平均 (μ) を入力してください:5.0
標準偏差 (σ) を入力してください:2.0
CDF を計算する x 値を入力してください:3.5

CDF 計算結果:
平均 (μ): 5.00
標準偏差 (σ): 2.00
X 値:3.50
CDF P(X ≤ x): 0.2525

CDF 値の出力

このステップでは、累積分布関数 (CDF) の結果をより詳細に表示し、解釈を加えることで、CDF 計算プログラムを強化する方法を学びます。

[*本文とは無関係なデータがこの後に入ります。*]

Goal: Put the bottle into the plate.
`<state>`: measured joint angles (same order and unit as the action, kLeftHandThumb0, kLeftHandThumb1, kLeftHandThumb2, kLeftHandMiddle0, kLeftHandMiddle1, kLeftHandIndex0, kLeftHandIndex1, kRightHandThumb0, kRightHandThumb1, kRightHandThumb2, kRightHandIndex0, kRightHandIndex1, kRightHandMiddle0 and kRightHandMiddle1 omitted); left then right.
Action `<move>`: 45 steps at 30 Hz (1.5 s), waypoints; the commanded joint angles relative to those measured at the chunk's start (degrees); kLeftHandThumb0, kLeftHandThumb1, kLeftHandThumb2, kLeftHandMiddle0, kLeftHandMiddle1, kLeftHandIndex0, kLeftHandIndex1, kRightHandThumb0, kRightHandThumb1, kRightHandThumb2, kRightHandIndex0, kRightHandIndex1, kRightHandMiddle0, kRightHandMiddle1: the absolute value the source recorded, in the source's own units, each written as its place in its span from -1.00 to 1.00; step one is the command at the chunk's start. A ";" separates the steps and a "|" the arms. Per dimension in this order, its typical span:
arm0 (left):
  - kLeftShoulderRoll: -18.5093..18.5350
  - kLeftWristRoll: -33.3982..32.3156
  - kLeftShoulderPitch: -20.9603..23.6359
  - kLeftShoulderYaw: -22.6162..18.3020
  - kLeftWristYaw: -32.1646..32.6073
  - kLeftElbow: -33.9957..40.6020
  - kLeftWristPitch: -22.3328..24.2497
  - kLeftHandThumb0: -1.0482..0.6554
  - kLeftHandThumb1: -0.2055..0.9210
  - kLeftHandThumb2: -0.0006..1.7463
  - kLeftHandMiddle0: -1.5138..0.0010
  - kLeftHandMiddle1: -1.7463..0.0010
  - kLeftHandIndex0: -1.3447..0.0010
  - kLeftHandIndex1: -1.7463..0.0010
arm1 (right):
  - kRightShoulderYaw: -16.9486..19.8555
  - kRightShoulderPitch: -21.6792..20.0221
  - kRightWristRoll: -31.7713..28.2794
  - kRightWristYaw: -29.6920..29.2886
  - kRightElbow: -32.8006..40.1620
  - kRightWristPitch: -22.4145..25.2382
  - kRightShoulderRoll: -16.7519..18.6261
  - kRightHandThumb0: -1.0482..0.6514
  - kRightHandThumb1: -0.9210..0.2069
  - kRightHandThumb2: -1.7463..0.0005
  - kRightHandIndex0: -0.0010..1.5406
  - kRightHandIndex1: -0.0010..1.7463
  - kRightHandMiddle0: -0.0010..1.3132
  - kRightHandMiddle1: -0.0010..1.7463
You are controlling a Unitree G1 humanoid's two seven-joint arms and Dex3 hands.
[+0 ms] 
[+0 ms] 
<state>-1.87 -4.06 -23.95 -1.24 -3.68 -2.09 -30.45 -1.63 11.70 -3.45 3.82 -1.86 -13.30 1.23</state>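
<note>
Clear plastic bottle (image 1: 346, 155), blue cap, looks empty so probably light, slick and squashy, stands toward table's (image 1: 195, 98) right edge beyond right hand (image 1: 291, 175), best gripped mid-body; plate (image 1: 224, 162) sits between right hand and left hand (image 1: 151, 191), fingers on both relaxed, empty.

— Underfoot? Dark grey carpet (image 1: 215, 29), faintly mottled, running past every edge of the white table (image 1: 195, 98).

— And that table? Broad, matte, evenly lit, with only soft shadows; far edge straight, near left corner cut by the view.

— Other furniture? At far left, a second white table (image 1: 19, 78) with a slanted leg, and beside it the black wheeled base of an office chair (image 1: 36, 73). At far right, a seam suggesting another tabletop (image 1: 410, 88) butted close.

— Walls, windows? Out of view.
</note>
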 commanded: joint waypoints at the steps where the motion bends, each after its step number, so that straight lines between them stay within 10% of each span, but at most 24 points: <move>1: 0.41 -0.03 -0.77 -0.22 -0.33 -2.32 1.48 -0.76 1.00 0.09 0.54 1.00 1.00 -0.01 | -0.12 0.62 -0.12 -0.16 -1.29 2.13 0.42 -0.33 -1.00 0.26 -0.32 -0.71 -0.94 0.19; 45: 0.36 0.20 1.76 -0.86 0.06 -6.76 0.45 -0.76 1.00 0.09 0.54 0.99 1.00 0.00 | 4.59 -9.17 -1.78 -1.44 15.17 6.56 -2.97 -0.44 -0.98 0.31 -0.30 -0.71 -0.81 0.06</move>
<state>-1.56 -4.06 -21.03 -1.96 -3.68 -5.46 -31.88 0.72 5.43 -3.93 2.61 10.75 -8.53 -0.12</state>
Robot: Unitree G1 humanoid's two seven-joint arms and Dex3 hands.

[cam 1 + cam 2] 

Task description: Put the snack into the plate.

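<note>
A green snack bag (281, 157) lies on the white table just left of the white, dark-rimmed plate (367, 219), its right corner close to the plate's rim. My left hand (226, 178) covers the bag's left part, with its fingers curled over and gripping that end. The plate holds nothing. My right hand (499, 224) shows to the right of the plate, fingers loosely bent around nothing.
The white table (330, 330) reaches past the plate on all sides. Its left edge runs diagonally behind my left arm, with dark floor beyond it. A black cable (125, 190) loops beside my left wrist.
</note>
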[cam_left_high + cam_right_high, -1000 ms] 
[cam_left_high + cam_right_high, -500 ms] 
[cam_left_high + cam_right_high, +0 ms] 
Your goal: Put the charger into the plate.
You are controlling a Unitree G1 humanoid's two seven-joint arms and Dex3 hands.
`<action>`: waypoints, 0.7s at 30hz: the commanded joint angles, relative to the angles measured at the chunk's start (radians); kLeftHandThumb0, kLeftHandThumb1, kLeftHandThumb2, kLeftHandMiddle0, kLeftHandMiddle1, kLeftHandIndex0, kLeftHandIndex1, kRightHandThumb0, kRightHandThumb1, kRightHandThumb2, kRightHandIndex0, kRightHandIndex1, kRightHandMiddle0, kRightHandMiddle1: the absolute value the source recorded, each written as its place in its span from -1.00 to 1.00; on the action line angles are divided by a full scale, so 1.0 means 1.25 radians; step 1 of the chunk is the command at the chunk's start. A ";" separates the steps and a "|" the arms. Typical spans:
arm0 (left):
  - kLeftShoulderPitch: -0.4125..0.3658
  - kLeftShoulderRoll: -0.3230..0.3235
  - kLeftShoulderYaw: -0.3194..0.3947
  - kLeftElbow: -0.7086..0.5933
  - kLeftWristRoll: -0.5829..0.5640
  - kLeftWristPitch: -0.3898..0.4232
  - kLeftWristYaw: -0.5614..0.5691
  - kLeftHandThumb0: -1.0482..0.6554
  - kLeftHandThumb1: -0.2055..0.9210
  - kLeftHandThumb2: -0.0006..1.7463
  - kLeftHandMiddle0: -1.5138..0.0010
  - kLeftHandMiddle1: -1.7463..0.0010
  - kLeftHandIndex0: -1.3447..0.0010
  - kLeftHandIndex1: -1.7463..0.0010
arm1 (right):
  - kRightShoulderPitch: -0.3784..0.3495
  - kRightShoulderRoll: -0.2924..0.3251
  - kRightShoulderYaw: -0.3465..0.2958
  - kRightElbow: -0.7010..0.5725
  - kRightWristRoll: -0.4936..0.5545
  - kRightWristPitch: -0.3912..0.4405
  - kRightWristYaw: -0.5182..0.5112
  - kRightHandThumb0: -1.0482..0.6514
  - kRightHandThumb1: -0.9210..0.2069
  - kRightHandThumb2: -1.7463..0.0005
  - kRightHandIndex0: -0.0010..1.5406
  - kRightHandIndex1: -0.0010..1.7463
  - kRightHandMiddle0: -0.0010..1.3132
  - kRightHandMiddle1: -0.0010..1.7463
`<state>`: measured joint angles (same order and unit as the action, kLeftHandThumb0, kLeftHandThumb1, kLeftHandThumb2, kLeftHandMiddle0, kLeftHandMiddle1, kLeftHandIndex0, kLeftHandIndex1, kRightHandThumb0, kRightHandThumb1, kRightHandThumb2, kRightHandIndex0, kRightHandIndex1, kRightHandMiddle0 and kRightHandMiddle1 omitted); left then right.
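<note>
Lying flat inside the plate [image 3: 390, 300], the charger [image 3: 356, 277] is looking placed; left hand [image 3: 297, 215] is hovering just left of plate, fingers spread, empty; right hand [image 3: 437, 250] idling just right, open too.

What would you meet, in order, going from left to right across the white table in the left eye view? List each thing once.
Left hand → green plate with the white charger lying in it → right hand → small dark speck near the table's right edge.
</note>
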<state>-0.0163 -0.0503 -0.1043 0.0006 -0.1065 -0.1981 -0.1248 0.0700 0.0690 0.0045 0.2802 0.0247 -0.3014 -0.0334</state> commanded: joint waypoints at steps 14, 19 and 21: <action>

前の C プログラムを修正して、出力内容を改善し、解釈的なコメントを追加しましょう。

cd ~/project
nano cdf_calculator.c

main() 関数を更新して、より詳細な出力を含めます。

#include <stdio.h>
#include <stdlib.h>
#include <math.h>

// 前の standard_normal_cdf と normal_cdf 関数は同じまま

int main() {
    // 分布パラメータ
    double mean, std_dev;
    double x_value;

    // ユーザーに分布パラメータを促す
    printf("累積分布関数 (CDF) 計算機\n");
    printf("-----------------------------------------------\n");
    printf("平均 (μ) を入力してください:");
    scanf("%lf", &mean);

    printf("標準偏差 (σ) を入力してください:");
    scanf("%lf", &std_dev);

    // ユーザーに x 値を促す
    printf("CDF を計算する x 値を入力してください:");
    scanf("%lf", &x_value);

    // CDF を計算して出力
    double cdf_value = normal_cdf(x_value, mean, std_dev);

    // 詳細な出力と解釈
    printf("\n--- CDF 計算結果 ---\n");
    printf("平均 (μ):             %.2f\n", mean);
    printf("標準偏差 (σ):         %.2f\n", std_dev);
    printf("X 値:             %.2f\n", x_value);
    printf("CDF P(X ≤ x):         %.4f (%.2f%%)\n",
           cdf_value, cdf_value * 100);

    // CDF 値の解釈
    printf("\n解釈:\n");
    if (cdf_value < 0.5) {
        printf("値は平均分布より小さいです。\n");
    } else if (cdf_value > 0.5) {
        printf("値は平均分布より大きいです。\n");
    } else {
        printf("値は分布の平均値です。\n");
    }

    // 確率の説明
    printf("%.2f 以下の値を観測する確率:%.2f%%\n",
           x_value, cdf_value * 100);

    return 0;
}

プログラムをコンパイルします。

gcc cdf_calculator.c -o cdf_calculator -lm

サンプル入力でプログラムを実行します。

./cdf_calculator

実行例:

累積分布関数 (CDF) 計算機
-----------------------------------------------
平均 (μ) を入力してください:5.0
標準偏差 (σ) を入力してください:2.0
CDF を計算する x 値を入力してください:3.5

--- CDF 計算結果 ---
平均 (μ):             5.00
標準偏差 (σ):         2.00
X 値:3.50
CDF P(X ≤ x):         0.2525 (25.25%)

解釈:
値は平均分布より小さいです。
3.50 以下の値を観測する確率:25.25%

まとめ

この実験では、C 言語で分布のパラメータ(平均と標準偏差)と x 値を読み込み、累積分布関数 (CDF) を計算する方法を学びました。標準正規分布の近似関数を使用して、負の無限大から与えられた x 値までの確率を合計することで、CDF の計算を実装しました。最後に、提供された入力パラメータに対する CDF 値を出力しました。

この実験で重要な学習点は、必要な入力データを読み込み、標準正規 CDF の近似式を適用して必要な CDF 値を計算する、CDF を計算するために必要な手順です。